* **What you need to do**
Reproduce the data below line by line, from its first line to the line with "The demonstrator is", both included, and nothing past that point.

[Data extract — start]

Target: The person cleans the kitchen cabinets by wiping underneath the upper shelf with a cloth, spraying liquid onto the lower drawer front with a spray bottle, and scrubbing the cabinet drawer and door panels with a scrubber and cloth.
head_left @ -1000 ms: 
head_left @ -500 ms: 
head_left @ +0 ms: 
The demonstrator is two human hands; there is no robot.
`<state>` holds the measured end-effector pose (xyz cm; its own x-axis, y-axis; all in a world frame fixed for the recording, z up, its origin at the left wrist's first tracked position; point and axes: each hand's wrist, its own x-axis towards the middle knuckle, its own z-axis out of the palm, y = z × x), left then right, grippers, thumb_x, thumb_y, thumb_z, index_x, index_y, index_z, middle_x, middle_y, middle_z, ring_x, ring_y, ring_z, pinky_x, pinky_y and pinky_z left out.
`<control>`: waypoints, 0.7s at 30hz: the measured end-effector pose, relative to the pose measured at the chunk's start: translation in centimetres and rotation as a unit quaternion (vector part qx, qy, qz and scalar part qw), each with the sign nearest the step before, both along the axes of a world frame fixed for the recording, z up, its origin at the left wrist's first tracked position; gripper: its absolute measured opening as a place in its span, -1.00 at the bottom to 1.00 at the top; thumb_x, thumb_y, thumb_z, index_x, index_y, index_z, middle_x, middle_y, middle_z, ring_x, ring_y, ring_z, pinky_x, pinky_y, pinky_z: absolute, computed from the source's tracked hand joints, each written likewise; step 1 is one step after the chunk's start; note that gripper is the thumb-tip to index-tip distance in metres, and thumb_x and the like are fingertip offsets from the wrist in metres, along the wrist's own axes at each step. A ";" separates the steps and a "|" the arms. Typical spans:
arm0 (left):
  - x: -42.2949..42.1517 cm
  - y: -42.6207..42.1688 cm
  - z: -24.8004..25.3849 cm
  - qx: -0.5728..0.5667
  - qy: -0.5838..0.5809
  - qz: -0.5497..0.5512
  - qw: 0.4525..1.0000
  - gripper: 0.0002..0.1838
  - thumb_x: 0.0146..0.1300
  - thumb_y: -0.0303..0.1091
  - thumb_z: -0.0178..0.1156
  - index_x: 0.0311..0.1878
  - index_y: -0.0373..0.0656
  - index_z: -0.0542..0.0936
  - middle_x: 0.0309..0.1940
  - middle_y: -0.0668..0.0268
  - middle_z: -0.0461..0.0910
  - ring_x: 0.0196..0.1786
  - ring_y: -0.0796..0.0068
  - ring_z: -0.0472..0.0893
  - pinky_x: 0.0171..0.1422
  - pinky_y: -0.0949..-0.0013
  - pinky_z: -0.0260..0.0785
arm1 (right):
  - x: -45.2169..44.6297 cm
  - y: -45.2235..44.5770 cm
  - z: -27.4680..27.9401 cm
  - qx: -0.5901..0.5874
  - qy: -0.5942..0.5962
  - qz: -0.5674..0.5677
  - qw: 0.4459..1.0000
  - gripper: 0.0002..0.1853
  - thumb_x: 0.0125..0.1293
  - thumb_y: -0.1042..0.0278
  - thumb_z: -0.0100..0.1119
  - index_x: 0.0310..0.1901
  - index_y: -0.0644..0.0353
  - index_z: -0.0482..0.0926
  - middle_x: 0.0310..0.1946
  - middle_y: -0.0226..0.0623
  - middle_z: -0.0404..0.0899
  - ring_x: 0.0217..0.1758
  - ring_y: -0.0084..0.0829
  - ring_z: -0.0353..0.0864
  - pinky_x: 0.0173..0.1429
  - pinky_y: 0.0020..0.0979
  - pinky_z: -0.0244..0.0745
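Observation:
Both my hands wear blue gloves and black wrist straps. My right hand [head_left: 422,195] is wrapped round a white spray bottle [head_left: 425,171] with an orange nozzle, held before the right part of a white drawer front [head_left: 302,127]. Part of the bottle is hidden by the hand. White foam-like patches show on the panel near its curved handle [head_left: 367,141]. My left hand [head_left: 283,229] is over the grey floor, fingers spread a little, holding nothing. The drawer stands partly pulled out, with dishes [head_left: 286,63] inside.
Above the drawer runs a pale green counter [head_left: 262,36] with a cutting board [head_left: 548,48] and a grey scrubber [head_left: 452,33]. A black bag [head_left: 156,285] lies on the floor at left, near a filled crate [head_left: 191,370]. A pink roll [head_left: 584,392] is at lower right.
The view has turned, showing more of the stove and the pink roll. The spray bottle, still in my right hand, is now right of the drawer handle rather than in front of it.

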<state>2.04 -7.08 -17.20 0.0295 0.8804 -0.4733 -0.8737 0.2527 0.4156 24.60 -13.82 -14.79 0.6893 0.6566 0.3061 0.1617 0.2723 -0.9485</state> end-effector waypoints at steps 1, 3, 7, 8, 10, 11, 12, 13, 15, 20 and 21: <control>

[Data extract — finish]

* **Response below**
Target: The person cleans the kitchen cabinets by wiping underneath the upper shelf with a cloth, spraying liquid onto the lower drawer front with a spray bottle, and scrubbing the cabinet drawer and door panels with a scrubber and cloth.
head_left @ -1000 ms: 
head_left @ -500 ms: 
head_left @ +0 ms: 
The demonstrator is two human hands; there is no robot.

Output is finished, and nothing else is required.